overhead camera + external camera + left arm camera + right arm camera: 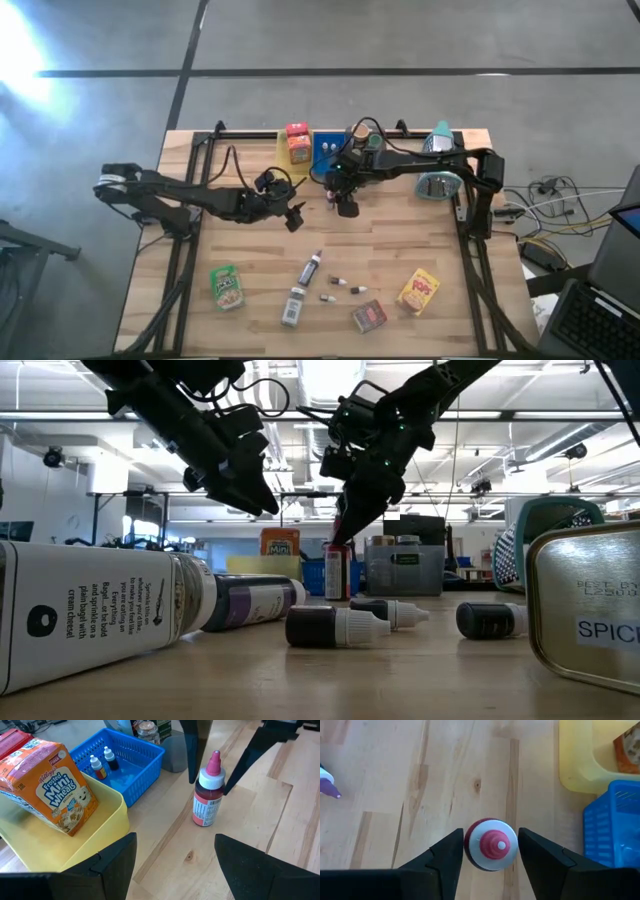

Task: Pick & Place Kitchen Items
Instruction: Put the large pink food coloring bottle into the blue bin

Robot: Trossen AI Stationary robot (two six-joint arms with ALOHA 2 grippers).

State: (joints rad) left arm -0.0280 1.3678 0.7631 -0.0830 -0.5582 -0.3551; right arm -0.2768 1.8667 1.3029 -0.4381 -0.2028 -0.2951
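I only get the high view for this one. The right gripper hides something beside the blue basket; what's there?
Observer: A small red plastic bottle with a pink nozzle cap, standing upright on the wooden table. The right gripper is lowered around it.
Operator: Is the left gripper carrying anything?
Observer: No, the left gripper is open and empty, facing that bottle.
Operator: What's the orange box?
Observer: A Frosted Mini-Wheats cardboard box, in the yellow plastic tray.

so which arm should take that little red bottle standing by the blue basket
Right. The right gripper already straddles the upright red bottle, a finger on each side of its cap. The left gripper is open too, but hangs farther back.
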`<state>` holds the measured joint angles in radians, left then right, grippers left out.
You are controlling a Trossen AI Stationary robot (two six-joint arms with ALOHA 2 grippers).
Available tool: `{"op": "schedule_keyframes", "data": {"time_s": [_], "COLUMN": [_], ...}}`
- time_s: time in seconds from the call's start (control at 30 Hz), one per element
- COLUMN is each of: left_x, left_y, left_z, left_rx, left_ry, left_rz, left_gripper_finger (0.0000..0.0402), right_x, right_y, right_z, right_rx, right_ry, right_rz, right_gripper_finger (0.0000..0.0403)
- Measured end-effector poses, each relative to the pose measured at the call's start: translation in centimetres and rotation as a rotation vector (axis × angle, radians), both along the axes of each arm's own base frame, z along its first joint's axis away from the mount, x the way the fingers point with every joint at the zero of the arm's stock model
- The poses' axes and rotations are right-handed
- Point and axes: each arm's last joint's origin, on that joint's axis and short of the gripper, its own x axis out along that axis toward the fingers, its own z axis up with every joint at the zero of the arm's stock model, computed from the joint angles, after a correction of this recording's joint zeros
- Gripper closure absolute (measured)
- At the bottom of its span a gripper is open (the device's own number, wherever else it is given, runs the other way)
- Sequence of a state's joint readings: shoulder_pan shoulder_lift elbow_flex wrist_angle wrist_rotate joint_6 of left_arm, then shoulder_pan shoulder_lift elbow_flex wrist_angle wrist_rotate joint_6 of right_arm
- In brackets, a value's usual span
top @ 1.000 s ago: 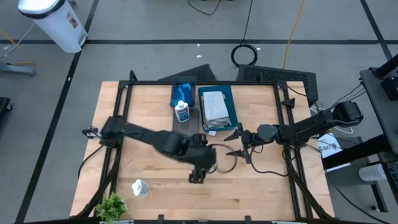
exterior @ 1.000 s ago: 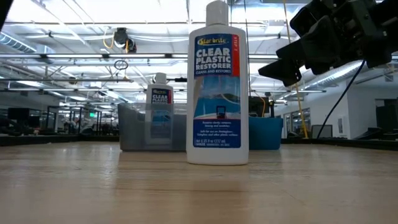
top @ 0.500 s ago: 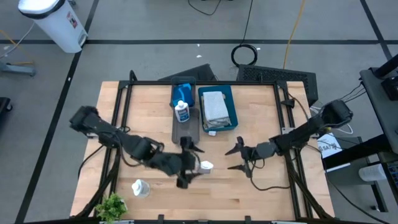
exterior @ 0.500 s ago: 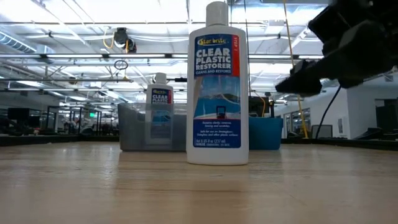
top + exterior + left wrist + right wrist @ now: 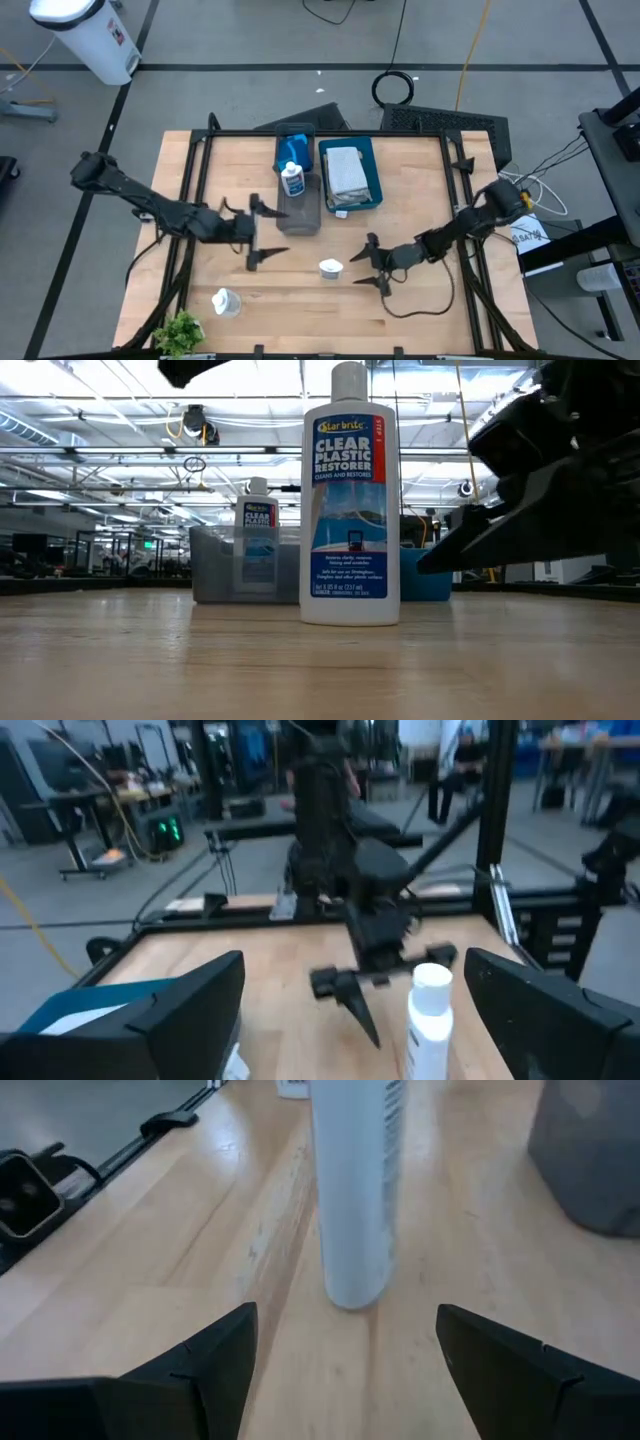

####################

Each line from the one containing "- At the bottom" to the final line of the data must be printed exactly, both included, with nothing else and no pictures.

**Expected answer**
- At the bottom of its span a gripper is open (the device's own number, wherever else it is given, runs the other way)
- Sequence of a state's joint readings: shoulder_pan shoulder_lift elbow_flex wrist_angle wrist_rotate joint_6 of left_arm, then shoulder_pan shoulder_lift elbow_flex wrist_angle wrist_rotate joint_6 of right_arm
- In brackets, a value's usual span
top @ 1.000 s ago: 
exterior @ 1.000 s ago: 
top @ 0.500 s ago: 
exterior @ 0.500 s ago: 
top + exterior + left wrist + right wrist @ now: 

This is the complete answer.